● Your goal
Give back, word for word, the lines in the listing below from the one holding "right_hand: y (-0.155" down to the one holding "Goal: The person", both ends included.

● Recorded information
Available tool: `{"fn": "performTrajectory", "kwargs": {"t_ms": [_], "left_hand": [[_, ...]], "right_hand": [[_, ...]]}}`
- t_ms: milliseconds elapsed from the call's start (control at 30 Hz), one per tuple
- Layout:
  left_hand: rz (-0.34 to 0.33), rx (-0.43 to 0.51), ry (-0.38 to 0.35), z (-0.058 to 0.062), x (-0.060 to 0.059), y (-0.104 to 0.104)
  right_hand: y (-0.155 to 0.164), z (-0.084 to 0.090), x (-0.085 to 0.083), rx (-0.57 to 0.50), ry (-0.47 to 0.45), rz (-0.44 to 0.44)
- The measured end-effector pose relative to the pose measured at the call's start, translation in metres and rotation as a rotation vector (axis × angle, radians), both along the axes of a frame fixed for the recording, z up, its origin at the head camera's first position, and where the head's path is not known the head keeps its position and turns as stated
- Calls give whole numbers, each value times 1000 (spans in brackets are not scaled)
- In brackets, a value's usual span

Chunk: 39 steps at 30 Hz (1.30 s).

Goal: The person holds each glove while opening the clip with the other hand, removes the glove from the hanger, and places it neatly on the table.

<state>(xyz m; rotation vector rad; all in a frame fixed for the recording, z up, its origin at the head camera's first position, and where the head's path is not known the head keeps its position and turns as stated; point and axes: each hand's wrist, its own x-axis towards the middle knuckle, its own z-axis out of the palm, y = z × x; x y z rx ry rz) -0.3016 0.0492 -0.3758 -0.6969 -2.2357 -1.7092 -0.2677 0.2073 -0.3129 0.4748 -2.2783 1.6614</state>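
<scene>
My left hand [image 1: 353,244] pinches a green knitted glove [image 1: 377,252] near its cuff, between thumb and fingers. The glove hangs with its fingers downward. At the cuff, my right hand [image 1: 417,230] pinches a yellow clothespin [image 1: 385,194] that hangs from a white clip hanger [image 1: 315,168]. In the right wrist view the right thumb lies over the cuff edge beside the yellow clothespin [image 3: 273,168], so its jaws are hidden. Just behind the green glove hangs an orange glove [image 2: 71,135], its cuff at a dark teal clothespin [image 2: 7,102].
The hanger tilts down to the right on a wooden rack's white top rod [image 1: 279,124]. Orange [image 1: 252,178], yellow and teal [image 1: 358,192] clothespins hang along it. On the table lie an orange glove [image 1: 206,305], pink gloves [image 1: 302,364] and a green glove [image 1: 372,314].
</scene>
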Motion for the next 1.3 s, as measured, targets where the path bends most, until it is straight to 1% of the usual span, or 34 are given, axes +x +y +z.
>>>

● Result for this exercise
  right_hand: y (-0.155 to 0.164), z (-0.084 to 0.090), x (-0.085 to 0.083), rx (-0.57 to 0.50), ry (-0.47 to 0.45), rz (-0.44 to 0.44)
- The measured end-effector pose relative to the pose measured at the call's start, translation in metres and rotation as a rotation vector (axis × angle, radians), both along the axes of a frame fixed for the recording, z up, its origin at the head camera's first position, and where the head's path is not known the head keeps its position and turns as stated
- Calls give whole numbers, each value times 1000 (spans in brackets are not scaled)
- In brackets, a value's usual span

Chunk: 39 steps at 30 Hz (1.30 s).

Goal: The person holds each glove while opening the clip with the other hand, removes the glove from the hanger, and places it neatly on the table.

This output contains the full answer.